● Exercise description: Produce a word-for-word copy of the listing below without its pictures.

+++++

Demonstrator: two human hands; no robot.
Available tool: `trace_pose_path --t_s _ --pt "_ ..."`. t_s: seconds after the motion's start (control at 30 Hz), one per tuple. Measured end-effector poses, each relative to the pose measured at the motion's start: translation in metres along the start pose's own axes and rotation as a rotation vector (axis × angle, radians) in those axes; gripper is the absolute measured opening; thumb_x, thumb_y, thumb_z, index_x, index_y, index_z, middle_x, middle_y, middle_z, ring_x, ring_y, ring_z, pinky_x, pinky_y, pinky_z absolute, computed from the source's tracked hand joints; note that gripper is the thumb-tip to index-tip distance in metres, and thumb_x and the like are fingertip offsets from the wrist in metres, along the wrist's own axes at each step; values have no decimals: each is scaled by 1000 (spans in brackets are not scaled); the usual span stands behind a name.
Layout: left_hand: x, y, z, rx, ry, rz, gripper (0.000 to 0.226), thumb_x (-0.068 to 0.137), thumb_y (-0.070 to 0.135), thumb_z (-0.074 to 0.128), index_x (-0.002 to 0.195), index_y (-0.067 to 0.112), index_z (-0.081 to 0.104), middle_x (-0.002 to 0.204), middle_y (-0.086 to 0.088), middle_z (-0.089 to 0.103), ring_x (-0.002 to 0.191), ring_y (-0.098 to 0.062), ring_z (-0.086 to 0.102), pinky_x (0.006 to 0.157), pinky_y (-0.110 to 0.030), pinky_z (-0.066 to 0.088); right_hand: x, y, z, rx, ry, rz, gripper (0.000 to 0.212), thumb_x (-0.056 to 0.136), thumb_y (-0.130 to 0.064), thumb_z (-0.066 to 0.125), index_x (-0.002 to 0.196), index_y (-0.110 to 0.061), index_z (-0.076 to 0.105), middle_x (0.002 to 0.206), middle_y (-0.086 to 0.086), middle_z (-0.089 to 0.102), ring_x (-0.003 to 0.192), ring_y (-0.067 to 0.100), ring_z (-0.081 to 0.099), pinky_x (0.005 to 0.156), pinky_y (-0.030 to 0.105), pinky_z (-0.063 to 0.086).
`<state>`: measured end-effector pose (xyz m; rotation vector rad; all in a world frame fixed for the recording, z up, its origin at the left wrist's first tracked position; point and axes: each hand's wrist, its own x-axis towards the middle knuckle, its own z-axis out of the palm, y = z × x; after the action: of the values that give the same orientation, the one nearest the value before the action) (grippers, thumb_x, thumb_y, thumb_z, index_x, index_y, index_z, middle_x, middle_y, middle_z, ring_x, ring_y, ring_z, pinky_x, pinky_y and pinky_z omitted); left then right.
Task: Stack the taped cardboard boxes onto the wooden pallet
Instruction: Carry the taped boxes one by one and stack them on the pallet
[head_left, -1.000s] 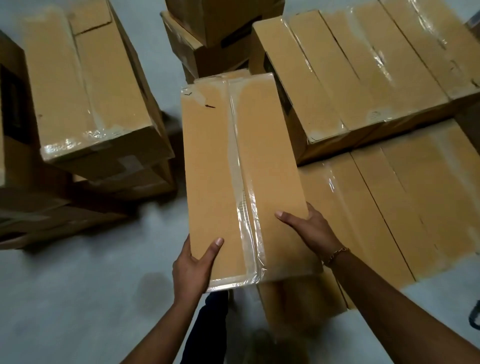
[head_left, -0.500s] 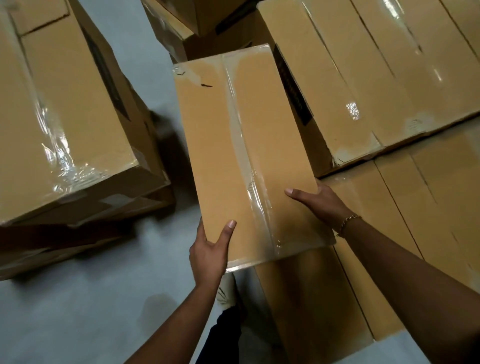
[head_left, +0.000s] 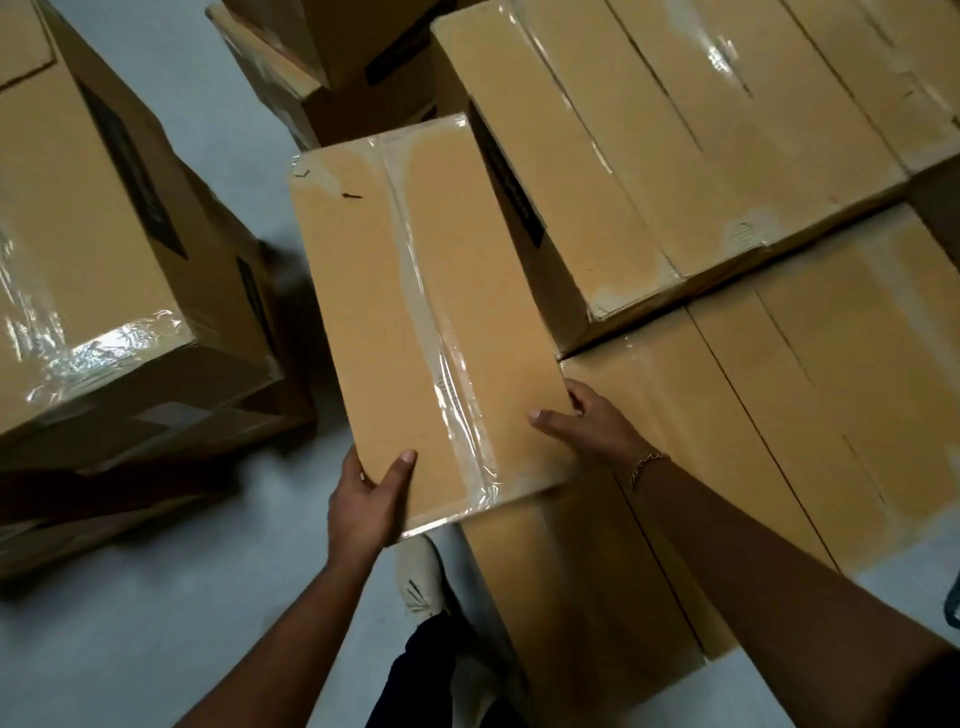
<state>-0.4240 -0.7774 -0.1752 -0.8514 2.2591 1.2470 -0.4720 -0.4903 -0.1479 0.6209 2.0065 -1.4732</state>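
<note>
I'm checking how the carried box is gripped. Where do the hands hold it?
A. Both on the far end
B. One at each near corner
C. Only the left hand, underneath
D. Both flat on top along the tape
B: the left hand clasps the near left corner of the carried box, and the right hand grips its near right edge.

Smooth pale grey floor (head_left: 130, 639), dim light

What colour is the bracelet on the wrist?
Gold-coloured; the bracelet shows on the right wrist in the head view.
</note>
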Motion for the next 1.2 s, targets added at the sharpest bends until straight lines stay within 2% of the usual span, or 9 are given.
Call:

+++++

● Exercise output:
Demonstrator: two human hands; no robot.
Available tool: `trace_pose_path --t_s _ --pt "_ ..."`. t_s: seconds after the motion's start (control at 30 Hz), one per tuple. Measured end-effector poses, each relative to the pose measured at the motion's start: translation in metres along the start pose's own axes and rotation as a rotation vector (axis × angle, radians) in those axes; gripper is the absolute measured opening; thumb_x, thumb_y, thumb_z, index_x, index_y, index_z, middle_x, middle_y, middle_z, ring_x, ring_y, ring_z, pinky_x, pinky_y, pinky_z absolute, computed from the source's tracked hand joints; note that gripper is the thumb-tip to index-tip distance in metres, and thumb_x and the like are fingertip offsets from the wrist in metres, along the wrist's own axes at each step; values have no decimals: each is scaled by 1000 (spans in brackets are not scaled); the usual span stands behind a name.
Layout: left_hand: x, y, z, rx, ry, rz, gripper (0.000 to 0.226), thumb_x (-0.068 to 0.137), thumb_y (-0.070 to 0.135), thumb_z (-0.074 to 0.128), index_x (-0.002 to 0.195), index_y (-0.067 to 0.112), index_z (-0.081 to 0.104), middle_x (-0.002 to 0.204), middle_y (-0.086 to 0.088), middle_z (-0.089 to 0.103), ring_x (-0.002 to 0.191), ring_y (-0.098 to 0.062), ring_z (-0.086 to 0.102), pinky_x (0.006 to 0.157), pinky_y (-0.110 to 0.030), pinky_z (-0.066 to 0.088); right_hand: x, y, z, rx, ry, rz, gripper (0.000 to 0.212), thumb_x (-0.056 to 0.136), thumb_y (-0.130 to 0.064), thumb_z (-0.066 to 0.125), index_x (-0.002 to 0.196), index_y (-0.110 to 0.061), index_z (-0.076 to 0.105), middle_x (0.002 to 0.206), middle_y (-0.086 to 0.086), middle_z (-0.089 to 0.102), ring_x (-0.003 to 0.192), ring_y (-0.067 to 0.100), ring_z (-0.081 to 0.099), pinky_x (0.005 to 0.156), pinky_y (-0.030 to 0.105), pinky_z (-0.063 to 0.086).
`<state>`: measured end-effector pose (xyz m; rotation vector rad; all in a world frame fixed for the recording, z up, its origin at the left wrist's first tracked position; point and axes: each hand's wrist, its own x-axis towards the middle knuckle, its own z-axis out of the palm, y = z × x; after the action: of the values that give the same orientation, the one nearest the value before the action) (grippers, thumb_x, thumb_y, thumb_z, index_x, index_y, index_z, middle_x, middle_y, middle_z, ring_x, ring_y, ring_z, pinky_x, pinky_y and pinky_z omitted); left then right.
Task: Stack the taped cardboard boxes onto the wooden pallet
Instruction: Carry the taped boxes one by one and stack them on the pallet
[head_left, -1.000s] 
[head_left, -0.500s] 
[head_left, +0.000s] 
<state>-0.4240 -0.7774 -0.1752 -0.8514 2.2591 1.2470 -0.4720 -0.4903 -0.1479 0.6209 2.0065 -1.4732</state>
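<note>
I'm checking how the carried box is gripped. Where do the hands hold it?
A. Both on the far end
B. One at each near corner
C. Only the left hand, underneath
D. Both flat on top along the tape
B: the left hand clasps the near left corner of the carried box, and the right hand grips its near right edge.

Smooth pale grey floor (head_left: 130, 639), dim light

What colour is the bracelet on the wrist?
Gold-coloured; the bracelet shows on the right wrist in the head view.
</note>
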Motion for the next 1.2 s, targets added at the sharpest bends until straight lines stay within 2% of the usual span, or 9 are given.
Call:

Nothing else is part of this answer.